Asi-Aduke Nkatie is saying that from that time in the imaginable future to forward to go, only men and women in their individual concert parties should meet and travel to Suhum-Sawam.
The Mosquito-General could not understand how come all the very beautiful fairer sex within his party, and who are also filled with fertilisers, that make them very fertile, will let themselves loose to be snatched in fishing nets by the men from the Elephant Concert Party.
To him, productivity in his party has dropped sixty per cent below amansan average, meaning, before, before when six pikins are born to the party every moon, now only half a pikin is born in a moon.
They studied aaaaaah and found out the problem. The only women available for productivity are not only unappetising, but they are not fertile, so no matter how hard their men try, still, nothing is gained.
As it is looking now, by the current statistic while the whole population in the Umbrella Concert Party goes up by six persons every twelve moons, the Elephant Concert Party is increasing and multiplying by six thousand persons per twelve moons. The Umbrella Concert Party is slowly dying.
So, to put a brake to this, a form of apartheid called the segregation of sexes will be implemented in full force across the village.
Senior Opupulepu, there is going to be Apartheid Wes Aflika, or simply Apartheid GH, soon, that is, if we play loose and forget ourselves and install our next Obrepong from the Umbrella family.
Senior Opupulepu, can you imagine the confusion, the calamity, and the disaster that will explode in our faces when this apartheid is made to spread in Ogyakrom? Do you remember those your days when you were you, when a beautiful lass caught your eyes and you followed her to her father’s farm and cleared the weeds, and carried her load to outskirts of the village before putting it on her head; when you really and truly did not care about how wild her father was, because love is stronger than fear? Do you remember those days when you never used to like taking your bath until you perceived your alomo is around your GPS area, and you forcibly rush yourself into the bathroom and bath by water by force?

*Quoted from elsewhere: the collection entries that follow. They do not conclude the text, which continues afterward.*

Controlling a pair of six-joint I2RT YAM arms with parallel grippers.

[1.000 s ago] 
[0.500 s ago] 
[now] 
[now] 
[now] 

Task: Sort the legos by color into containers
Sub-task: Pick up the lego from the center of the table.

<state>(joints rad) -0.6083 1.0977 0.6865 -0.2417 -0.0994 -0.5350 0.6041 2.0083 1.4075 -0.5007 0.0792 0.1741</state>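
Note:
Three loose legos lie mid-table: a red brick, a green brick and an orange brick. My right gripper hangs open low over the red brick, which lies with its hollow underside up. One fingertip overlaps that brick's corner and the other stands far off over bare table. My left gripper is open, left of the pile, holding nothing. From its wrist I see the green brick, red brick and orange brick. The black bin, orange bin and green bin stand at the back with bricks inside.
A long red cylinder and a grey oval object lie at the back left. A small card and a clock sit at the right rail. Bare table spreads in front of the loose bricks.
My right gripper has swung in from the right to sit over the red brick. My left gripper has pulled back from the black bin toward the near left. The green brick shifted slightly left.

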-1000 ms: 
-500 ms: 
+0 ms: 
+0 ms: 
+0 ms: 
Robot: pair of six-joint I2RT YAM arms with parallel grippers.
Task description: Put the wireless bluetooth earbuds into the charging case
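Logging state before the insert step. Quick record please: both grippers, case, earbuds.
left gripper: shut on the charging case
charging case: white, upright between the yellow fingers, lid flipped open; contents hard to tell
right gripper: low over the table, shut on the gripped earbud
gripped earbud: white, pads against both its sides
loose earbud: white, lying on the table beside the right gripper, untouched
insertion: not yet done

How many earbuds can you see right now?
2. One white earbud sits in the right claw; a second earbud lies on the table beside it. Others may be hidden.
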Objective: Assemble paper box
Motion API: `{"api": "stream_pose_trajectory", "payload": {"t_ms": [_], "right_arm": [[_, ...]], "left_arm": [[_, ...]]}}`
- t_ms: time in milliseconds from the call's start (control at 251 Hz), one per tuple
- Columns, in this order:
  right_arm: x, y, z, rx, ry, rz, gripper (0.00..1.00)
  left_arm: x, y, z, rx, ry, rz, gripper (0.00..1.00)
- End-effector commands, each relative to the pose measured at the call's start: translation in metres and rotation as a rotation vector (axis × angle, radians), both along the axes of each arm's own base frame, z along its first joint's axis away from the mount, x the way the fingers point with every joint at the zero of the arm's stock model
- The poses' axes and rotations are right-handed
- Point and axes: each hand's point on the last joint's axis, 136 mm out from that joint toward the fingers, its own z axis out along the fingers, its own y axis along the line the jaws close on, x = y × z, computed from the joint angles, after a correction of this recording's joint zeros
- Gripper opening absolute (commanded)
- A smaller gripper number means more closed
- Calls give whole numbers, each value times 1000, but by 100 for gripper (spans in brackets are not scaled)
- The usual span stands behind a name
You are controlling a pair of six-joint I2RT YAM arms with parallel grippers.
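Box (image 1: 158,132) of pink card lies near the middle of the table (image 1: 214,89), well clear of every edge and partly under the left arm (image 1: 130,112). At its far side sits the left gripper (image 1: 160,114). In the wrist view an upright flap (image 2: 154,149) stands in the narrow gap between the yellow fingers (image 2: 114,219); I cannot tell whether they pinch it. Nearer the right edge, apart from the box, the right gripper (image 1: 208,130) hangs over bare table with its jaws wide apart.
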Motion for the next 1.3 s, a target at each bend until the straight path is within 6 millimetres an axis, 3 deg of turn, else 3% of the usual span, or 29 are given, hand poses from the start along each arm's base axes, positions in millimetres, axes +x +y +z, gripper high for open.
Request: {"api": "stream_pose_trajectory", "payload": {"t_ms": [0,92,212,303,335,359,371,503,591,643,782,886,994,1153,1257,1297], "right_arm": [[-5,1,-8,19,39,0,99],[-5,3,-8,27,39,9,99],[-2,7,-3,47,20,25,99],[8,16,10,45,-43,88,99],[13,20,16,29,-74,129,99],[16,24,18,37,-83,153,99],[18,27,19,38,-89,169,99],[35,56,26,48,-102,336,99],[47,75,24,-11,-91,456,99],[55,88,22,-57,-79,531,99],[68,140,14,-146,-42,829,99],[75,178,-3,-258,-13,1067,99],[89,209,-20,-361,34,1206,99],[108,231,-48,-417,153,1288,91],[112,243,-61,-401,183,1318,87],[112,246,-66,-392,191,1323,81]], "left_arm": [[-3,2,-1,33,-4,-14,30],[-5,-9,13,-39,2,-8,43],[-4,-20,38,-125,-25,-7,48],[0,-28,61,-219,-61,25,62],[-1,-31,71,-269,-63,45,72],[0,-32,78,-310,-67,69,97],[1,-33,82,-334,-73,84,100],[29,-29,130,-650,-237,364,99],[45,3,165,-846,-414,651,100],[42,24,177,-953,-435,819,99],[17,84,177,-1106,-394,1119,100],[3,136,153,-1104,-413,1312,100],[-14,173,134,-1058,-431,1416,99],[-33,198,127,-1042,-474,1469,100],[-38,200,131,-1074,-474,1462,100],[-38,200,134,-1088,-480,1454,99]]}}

You went through all these miseries and torture, because of free choice of love.
Now the Mosquito-General Asi-Aduke Nkatie is telling us that soon, and very soon, we are not going to see the king, but see something new and regret it.
Senior Opupulepu, our woes will not be over, because I managed to get the whole Apartheid Document composed by the Umbrella Concert Party. Please do not let this out, because, if you do, the one who let me on with the information will be in deep trouble. So please, promise to burn this letter after you read it.
It is this…hmmmm… it is that the ultimate is that all of Ogyakrom will be under a sort of bee reproduction policy. Asi-Aduke Nkatie and his party will select from carefully selected men and women based on good looks, strength, and intelligence, and make them only breed the next generations of the Ogyakromians. Before anyone would be qualified, he or she must have all three, so in your case, that you are very intelligent but not strong, and also not good looking, you will not qualify. Woe betides anyone who is not qualified to breed, and yet found to be trekking to Suhum-Sawam, the man, in this case, will be castrated. Either you and I, and others like us, leave town or we forever live like eunuchs when the Umbrella Concert Party comes to power with Apartheid GH.
Please remember to destroy this letter, for I am Dan, sorry I am Done.